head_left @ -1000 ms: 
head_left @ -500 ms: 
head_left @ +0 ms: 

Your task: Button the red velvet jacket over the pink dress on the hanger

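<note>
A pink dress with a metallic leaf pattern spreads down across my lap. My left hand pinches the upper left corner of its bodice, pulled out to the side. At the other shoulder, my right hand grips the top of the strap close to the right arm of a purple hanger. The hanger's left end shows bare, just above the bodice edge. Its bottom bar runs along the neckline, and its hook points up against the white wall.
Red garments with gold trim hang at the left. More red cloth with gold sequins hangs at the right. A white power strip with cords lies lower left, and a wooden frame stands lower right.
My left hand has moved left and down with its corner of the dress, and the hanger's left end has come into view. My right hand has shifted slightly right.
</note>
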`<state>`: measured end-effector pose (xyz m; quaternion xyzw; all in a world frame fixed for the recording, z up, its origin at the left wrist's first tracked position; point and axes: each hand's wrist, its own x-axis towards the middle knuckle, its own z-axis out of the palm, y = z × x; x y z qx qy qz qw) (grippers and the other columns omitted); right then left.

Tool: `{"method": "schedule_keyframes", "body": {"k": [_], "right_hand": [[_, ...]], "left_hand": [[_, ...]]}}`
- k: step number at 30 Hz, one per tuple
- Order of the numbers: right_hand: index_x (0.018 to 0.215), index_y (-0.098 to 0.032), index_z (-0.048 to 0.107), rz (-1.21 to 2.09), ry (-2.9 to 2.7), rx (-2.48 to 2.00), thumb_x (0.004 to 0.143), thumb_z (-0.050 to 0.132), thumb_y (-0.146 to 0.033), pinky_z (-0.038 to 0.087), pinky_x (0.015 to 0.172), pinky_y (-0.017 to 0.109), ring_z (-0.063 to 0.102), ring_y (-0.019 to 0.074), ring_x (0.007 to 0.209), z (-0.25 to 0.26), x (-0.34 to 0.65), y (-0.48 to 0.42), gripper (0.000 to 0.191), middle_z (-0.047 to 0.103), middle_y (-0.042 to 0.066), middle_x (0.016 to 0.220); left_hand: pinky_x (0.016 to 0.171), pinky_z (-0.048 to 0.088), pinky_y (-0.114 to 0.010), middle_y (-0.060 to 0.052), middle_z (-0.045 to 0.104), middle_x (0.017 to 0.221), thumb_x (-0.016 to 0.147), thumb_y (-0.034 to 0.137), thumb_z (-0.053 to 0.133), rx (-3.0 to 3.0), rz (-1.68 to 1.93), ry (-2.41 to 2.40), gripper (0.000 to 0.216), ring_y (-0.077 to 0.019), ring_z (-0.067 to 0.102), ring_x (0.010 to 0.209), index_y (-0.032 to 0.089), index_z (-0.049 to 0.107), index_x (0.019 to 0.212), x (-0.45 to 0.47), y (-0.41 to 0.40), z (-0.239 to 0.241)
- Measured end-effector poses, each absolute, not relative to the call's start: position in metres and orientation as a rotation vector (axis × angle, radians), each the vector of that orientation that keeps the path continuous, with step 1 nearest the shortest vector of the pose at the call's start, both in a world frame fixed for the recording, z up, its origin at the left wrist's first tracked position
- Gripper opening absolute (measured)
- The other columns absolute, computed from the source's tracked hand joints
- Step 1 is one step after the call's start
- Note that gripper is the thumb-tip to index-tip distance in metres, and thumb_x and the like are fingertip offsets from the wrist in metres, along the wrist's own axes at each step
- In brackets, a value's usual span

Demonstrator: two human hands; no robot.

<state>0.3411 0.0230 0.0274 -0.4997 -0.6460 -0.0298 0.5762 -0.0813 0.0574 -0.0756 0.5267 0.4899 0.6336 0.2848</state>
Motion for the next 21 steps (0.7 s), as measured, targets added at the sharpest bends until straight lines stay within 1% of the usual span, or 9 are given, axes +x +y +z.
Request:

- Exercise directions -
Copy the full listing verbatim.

- Answer below -
head_left @ -1000 ms: 
head_left @ -500 ms: 
head_left @ +0 ms: 

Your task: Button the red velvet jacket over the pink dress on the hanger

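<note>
A pink dress with a metallic leaf pattern spreads down across my lap. My left hand pinches the upper left corner of its bodice, pulled out to the side. At the other shoulder, my right hand grips the top of the strap close to the right arm of a purple hanger. The hanger's left end shows bare, just above the bodice edge. Its bottom bar runs along the neckline, and its hook points up against the white wall.
Red garments with gold trim hang at the left. More red cloth with gold sequins hangs at the right. A white power strip with cords lies lower left, and a wooden frame stands lower right.
My left hand has moved left and down with its corner of the dress, and the hanger's left end has come into view. My right hand has shifted slightly right.
</note>
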`<state>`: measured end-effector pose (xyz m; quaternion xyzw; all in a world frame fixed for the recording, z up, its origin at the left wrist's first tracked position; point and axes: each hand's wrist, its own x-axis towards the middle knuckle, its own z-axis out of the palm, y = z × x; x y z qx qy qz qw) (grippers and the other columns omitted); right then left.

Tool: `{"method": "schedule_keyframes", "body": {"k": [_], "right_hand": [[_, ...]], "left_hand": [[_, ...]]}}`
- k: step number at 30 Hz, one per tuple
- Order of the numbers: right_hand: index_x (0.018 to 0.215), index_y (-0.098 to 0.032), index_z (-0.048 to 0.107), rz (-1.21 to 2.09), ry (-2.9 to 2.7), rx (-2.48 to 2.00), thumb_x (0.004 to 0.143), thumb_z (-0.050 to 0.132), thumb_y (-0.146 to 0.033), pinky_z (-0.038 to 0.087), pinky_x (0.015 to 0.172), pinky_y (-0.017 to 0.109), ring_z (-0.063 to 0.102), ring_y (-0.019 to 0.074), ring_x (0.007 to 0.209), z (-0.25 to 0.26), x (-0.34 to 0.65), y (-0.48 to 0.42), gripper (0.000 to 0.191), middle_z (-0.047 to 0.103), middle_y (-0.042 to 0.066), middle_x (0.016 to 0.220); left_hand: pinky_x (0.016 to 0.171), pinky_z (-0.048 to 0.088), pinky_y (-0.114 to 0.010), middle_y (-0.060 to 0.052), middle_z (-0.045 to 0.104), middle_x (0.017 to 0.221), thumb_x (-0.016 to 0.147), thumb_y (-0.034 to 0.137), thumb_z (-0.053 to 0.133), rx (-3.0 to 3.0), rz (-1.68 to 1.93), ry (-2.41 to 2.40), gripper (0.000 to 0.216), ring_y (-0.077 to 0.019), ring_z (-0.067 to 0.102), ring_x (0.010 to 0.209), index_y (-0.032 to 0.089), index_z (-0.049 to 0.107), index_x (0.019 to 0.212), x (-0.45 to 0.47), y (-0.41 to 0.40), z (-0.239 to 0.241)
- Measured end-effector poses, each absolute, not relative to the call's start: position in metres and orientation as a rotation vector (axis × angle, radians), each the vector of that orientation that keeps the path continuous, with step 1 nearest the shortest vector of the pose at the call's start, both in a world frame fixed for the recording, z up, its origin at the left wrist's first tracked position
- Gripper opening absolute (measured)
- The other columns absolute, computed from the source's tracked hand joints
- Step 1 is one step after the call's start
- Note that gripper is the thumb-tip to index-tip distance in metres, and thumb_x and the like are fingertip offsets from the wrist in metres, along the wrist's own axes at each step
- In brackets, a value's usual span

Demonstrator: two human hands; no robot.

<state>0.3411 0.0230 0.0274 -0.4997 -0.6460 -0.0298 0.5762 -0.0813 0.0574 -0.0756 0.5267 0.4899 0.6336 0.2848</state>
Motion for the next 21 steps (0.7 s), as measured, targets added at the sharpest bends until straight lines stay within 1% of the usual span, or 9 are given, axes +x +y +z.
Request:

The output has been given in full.